Importantly, we found that VEGF and various cytokine-related signaling pathways are altered in aged capEC and vcapEC. These pathways have been implicated in BBB disruption in ageing, multiple sclerosis and related disease models, or direct injection of the corresponding cytokines46,47,48,49,50. Apart from ageing, enrichment of immune/cytokine signaling-associated genes at the BBB has also been reported in several neurological disease models74. Recently, alterations of vascular-immune cell interactions and glial cells in the aged brain are becoming better understood. These include VCAM1-mediated leukocyte tethering and endothelial activation in the hippocampus25,43, and infiltrated T-cell-mediated IFNγ pathway activation in multiple cell types in the subventricular zone24. Suppression of EC-orchestrated immune responses has also been reported75. Indeed, one may speculate that in the aged brain, physiological immune responses of brain ECs may be hampered as maladaptive immune responses prevail. While age-related microglial activation is relatively well reported and studied69,70, reactive astrocyte phenotypes with upregulation of complement and MHC-related genes, downregulation of cholesterol metabolism, as well as altered expression of synaptic regulatory genes in the aged brain are also becoming more thoroughly characterized76,77. Transcriptomic and associated functional changes in capEC and vcapEC we identified, therefore, can jointly contribute with these changes in the aged brain to mediate BBB breakdown, neuroinflammation and neurodegenerative disease susceptibility.
In AD, neurovascular dysfunctions manifesting in reduced cerebral blood flow, impaired neurovascular coupling, and BBB breakdown precede neurodegeneration and atrophic changes17,18. Interestingly, we found an overrepresentation of AD GWAS genes among the human orthologs of the aged capillary ECs DEGs. Some of these members have known functional roles in the brain vasculature (e.g. Cd2ap52) and hence more direct interpretations regarding their differential expressions. The mechanistic linkage for the majority of other identified GWAS genes to neurodegeneration remains unclear, and some differential expressions may represent adaptive changes. We noted our list did not overlap with a previous report on overrepresented AD GWAS genes among aged human brain microglia78. It seems plausible that the aged microglia-enriched AD GWAS genes have an influence on AD development via altering microglial responses, while the expression changes of at least a subset of the genes we found in ECs have pathogenic and/or adaptive roles in the aged brain vasculature yet to be uncovered.

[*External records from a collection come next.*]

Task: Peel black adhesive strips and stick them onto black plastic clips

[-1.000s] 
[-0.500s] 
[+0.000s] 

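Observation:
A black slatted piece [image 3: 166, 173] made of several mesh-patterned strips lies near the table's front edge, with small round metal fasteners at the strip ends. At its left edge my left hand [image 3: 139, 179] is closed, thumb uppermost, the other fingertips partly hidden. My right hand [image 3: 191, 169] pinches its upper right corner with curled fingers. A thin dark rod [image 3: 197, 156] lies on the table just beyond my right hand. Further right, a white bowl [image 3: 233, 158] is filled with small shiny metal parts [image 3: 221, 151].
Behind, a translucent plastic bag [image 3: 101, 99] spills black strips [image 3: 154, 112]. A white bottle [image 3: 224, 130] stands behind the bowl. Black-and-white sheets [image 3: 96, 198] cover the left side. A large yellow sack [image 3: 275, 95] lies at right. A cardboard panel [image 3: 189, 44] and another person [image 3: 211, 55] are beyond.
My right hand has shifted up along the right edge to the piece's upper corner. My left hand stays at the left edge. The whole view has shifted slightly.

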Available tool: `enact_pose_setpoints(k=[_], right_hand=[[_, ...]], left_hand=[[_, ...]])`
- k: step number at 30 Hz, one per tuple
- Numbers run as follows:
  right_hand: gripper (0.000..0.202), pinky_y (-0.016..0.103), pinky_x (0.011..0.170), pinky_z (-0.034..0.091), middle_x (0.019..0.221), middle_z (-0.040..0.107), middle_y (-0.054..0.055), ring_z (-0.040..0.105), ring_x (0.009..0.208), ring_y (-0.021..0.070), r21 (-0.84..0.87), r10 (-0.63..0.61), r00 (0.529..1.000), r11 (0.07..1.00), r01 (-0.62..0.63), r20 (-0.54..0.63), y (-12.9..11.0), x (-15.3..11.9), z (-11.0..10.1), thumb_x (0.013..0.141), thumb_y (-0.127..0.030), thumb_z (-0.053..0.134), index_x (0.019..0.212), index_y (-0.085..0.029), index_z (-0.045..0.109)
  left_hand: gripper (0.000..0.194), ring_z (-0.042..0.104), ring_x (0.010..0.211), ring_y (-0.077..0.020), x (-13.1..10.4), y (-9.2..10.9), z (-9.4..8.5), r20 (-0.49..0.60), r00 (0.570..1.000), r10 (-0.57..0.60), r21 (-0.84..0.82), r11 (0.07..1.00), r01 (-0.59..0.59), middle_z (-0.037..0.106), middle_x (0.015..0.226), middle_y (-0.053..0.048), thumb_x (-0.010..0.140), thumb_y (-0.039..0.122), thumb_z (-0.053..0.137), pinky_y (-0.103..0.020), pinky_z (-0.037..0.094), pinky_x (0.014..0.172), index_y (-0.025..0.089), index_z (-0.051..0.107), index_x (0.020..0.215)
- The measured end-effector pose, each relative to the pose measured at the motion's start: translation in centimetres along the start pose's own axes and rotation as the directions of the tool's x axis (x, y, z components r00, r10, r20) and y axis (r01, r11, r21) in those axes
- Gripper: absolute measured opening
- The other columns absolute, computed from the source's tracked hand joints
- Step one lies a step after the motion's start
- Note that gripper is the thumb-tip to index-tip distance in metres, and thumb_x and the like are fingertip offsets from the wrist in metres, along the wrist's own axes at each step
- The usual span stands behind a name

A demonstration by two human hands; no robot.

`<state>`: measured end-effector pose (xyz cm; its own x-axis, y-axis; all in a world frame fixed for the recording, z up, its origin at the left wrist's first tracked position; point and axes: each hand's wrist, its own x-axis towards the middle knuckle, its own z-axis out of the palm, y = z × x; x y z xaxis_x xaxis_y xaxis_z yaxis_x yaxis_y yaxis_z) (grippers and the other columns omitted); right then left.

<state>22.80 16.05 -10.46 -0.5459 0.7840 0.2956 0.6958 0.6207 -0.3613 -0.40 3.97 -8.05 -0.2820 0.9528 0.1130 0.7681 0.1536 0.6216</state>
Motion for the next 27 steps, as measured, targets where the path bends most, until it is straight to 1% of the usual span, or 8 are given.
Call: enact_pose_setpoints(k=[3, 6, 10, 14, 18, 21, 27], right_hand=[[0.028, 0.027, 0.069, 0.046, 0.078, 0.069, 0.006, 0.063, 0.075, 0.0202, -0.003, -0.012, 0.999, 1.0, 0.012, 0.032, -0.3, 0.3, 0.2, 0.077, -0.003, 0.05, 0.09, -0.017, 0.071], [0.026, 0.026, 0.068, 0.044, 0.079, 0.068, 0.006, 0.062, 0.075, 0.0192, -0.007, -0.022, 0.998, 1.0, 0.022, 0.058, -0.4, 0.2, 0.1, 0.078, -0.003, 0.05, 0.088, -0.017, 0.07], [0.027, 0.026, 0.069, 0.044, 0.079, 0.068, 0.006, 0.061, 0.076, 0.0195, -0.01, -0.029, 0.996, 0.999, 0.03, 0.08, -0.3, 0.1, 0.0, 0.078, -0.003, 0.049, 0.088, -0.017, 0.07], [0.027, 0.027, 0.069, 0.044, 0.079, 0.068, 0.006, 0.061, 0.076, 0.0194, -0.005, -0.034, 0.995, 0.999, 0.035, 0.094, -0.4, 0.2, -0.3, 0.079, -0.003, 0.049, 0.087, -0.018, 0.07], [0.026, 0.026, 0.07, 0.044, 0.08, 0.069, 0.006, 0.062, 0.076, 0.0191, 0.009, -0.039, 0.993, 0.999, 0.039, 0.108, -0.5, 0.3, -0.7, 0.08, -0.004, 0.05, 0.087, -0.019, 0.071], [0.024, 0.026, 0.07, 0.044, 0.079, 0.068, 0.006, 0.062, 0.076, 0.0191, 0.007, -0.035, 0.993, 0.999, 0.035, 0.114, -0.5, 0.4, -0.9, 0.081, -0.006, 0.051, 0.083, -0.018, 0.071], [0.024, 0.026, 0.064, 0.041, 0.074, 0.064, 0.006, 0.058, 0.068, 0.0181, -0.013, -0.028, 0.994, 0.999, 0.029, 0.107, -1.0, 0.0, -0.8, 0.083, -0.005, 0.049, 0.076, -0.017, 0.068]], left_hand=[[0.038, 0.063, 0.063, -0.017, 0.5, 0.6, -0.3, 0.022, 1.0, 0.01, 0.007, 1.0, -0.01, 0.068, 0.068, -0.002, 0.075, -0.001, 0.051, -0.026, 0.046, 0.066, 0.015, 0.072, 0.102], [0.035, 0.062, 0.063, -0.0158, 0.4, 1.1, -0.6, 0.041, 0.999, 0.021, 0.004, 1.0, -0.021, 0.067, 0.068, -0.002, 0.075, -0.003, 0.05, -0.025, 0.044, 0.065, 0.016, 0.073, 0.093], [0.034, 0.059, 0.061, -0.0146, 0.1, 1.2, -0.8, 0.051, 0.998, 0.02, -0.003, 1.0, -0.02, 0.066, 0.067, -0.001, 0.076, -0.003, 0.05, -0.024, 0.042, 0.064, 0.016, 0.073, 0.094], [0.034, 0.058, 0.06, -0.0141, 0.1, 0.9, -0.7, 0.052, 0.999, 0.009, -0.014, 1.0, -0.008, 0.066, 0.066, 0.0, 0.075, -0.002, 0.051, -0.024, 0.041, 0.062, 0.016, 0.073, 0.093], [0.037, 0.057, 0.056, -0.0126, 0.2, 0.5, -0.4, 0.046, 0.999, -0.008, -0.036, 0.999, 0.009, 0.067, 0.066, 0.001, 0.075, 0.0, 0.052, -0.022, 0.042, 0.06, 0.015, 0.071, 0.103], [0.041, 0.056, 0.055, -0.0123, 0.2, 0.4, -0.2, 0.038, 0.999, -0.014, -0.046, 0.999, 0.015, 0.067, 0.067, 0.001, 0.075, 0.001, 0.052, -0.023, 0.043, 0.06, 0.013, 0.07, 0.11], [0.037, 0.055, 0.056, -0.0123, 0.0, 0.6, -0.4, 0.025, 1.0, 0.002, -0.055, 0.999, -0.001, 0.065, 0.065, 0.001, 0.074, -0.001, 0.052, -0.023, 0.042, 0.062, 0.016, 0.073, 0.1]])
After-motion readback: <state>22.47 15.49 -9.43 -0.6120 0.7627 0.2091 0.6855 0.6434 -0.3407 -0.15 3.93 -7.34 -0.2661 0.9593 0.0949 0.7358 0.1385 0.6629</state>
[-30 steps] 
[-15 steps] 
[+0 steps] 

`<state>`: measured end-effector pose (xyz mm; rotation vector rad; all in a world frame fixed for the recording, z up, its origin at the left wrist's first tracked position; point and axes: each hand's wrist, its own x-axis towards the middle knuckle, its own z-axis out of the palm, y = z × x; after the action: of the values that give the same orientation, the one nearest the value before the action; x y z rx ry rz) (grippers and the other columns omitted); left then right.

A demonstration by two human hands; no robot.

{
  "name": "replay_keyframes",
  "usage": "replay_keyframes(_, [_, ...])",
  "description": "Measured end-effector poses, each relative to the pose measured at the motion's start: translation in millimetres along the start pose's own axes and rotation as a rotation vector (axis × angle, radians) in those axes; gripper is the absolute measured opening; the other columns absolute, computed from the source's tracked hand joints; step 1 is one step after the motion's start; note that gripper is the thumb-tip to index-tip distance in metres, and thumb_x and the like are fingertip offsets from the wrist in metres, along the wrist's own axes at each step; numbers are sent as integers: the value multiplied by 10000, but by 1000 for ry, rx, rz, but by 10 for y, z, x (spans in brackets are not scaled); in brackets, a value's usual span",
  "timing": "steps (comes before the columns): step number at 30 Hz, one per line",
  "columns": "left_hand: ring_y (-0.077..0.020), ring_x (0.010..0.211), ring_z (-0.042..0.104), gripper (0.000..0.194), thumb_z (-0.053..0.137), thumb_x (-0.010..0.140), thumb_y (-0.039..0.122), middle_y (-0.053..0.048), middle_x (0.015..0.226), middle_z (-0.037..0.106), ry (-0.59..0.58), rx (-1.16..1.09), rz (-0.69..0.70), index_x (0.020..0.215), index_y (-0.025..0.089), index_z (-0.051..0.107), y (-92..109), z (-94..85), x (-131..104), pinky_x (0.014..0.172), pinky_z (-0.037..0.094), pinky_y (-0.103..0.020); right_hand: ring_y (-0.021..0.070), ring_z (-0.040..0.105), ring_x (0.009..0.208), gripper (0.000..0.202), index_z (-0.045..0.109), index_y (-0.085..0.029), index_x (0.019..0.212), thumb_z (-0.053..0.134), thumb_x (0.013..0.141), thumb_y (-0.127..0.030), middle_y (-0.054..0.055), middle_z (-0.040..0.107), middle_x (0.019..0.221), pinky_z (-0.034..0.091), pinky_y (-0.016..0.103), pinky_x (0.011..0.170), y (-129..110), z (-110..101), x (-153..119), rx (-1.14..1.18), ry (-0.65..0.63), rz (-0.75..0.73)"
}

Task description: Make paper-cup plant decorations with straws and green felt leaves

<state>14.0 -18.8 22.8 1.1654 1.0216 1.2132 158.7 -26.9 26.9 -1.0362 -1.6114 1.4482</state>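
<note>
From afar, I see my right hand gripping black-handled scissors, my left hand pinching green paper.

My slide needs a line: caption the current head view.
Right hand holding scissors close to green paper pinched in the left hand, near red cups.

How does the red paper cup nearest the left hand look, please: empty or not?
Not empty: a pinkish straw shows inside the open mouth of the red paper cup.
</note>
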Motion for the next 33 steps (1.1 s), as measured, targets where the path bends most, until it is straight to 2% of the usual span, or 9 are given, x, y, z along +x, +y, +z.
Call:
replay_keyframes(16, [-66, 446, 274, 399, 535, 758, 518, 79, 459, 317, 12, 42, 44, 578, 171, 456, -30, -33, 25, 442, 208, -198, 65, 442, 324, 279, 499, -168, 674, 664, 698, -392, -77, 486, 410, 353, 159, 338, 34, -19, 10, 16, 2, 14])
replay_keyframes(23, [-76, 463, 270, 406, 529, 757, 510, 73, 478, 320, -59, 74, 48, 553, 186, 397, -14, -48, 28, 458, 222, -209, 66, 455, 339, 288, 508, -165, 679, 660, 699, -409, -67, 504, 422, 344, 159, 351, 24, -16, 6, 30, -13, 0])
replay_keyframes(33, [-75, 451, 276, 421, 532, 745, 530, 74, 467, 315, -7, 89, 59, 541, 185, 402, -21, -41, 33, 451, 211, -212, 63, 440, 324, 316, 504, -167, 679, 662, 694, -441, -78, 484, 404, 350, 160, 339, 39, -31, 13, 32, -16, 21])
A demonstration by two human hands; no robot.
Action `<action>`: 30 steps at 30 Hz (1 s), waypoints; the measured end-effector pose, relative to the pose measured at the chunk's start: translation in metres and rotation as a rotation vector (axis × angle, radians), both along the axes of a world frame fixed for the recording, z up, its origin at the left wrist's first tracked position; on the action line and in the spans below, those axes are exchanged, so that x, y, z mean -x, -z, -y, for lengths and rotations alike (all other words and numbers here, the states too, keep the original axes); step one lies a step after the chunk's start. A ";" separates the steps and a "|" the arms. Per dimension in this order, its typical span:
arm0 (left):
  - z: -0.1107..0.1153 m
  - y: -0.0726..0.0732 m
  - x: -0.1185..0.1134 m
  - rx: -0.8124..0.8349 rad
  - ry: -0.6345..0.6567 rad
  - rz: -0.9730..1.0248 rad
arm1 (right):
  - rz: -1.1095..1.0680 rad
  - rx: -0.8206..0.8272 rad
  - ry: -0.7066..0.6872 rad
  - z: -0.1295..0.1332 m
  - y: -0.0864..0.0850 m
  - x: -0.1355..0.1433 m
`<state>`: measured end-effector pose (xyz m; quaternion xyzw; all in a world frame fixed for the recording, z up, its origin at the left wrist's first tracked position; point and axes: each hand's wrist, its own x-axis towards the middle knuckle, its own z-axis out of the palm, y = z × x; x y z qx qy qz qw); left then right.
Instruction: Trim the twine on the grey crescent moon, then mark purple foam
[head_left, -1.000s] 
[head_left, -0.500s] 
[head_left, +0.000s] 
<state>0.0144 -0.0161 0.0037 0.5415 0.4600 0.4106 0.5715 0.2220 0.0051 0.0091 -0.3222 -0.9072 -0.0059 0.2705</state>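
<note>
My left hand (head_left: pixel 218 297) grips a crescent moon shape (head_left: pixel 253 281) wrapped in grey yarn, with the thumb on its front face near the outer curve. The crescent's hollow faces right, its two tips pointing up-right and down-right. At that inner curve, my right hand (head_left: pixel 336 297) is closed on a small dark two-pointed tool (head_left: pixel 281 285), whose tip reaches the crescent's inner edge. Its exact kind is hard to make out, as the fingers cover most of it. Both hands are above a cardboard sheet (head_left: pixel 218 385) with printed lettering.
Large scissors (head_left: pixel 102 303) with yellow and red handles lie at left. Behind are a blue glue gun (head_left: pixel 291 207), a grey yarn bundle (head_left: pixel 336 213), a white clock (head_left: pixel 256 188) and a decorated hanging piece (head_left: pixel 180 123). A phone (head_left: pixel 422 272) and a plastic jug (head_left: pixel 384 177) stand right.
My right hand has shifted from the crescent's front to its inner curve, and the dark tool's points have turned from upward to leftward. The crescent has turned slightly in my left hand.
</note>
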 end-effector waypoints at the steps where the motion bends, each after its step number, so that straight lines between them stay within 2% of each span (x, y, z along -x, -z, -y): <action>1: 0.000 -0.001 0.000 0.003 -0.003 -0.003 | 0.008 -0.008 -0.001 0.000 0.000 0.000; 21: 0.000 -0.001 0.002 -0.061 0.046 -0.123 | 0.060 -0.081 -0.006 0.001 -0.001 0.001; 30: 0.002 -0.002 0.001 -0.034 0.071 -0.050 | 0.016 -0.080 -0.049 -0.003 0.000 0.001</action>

Additionally, for a subset of aged mouse brain EC DEGs with important functional implications, we found similar changes in human AD brains compared to age-matched controls. Intriguingly, these mostly had downregulation of expression. The reduced expression of GLUT1 glucose transporter gene Slc2a1 in aged mouse brains resembles that found in human AD58,59. GLUT1 heterozygous deletion in ECs has been shown to accelerate the development of pathology in the APPSw/0 mouse model of AD79. We also found additional potential linkage of expression changes in the aged brain and AD, such as the endothelial downregulation of Mfsd2a. MFSD2A serves as the major transporter for brain uptake of the essential omega-3-fatty acid docosahexaenoic acid across the BBB80. It is essential for BBB formation and maintenance, as mice with MFSD2A knockout develop leaky BBB despite grossly normal vasculature morphology81. Of note, MFSD2A lipid transport function is required for the inhibition of caveolae-mediated transcytosis across the endothelium45. The downregulation of MFSD2A may contribute to BBB breakdown and AD pathogenesis alongside other expression changes. These findings highlight the polygenic nature of AD, with ageing known to be the most important risk factor. Currently, AD pathogenesis studies and drug development rely heavily on mice harbouring familial AD mutant genes as experimental models and concerns often surround the generalizability of conclusions. Indeed, these AD mice are unable to model all aspects of human AD pathology. Our finding that several key loss-of-function changes at the vasculature occur both in aged mouse and human AD brains provides the scientific ground of using aged mice as an alternative model, with additional disease-mimicking factors depending on which research questions to address. For example, temporally controlled expression of mutant amyloid precursor protein and/or presenilin in aged mice may be a more accurate model for AD therapeutics testing. The mechanism(s) for the partial resemblance of aged mouse brain vascular changes to that in the human AD brain and some discordances with the normal aged human brain are yet to be determined. These could be reflecting inter-species differences, whereby the aged mouse brain vasculature is more prone to expression and functional alterations that predispose the nervous system to degenerative changes.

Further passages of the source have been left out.